Он ел свою полупротертую пищу очень медленно, рассматривая собеседницу: черные круги под глазами, усталая складка у рта.
- Что значит получше? - спросил он. Она устало пожала плечами.
- Из-за нагрева сверла они спеклись, - пожаловалась она. - Их структура разрушилась.
- Я пытался использовать холодные сверла, Шарон! Я даже сам вышел наружу! И даже использовал взрывчатый порошок и детонатор…
- Не волнуйтесь, Генри, - резко сказала она, протянув руку, чтобы стереть пролитую еду с его комбинезона.
Он пробормотал извинения и взял себя в руки.
- Может, вам удастся где-нибудь найти расщелину, -сказала Шарон. - Вы попытаетесь, да? Я ведь биохимик, а не какой-нибудь офицер-пьяница, да и мне уже порядком надоело кормить больных, из-за того, что у меня нет никакого более серьезного дела .
- Я постараюсь, - сказал он, и всю дорогу к своей операторской обдумывал, как бы ему выполнить это обещание.

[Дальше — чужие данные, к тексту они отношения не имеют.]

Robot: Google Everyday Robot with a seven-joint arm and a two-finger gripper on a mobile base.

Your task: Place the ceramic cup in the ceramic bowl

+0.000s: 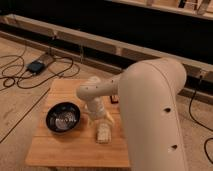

Обычно Генри Стигмен проводил время перед пультом управления, бросая свой атомный туннеллер на марсианские скалы, проделывая в них длинные прямые шахты, то и дело останавливаясь, чтобы, повернув туннеллер вокруг его собственной оси, сделать обход или поворот. Не было похоже, чтобы хоть что-нибудь из того, что он делает, когда-нибудь пригодилось на деле. Или для чего-нибудь потребовалось. Но эта работа ничего не стоила. Когда ему надоедал туннеллер, он мог взяться за бульдозеры для работ на поверхности и нагромоздить побольше марсианской почвы на фундамент купола входного шлюза или оборудовать ремонтную платформу и проверить фотобатареи, снабжавшие их энергией для внутренних помещений. Машины были очень хорошо сконструированы и не требовали особого ухода, но эта работа, по мнению Стигмена, была его главным вкладом в благосостояние экспедиции… даже если механизмы со всей очевидностью просуществуют куда дольше, чем колония.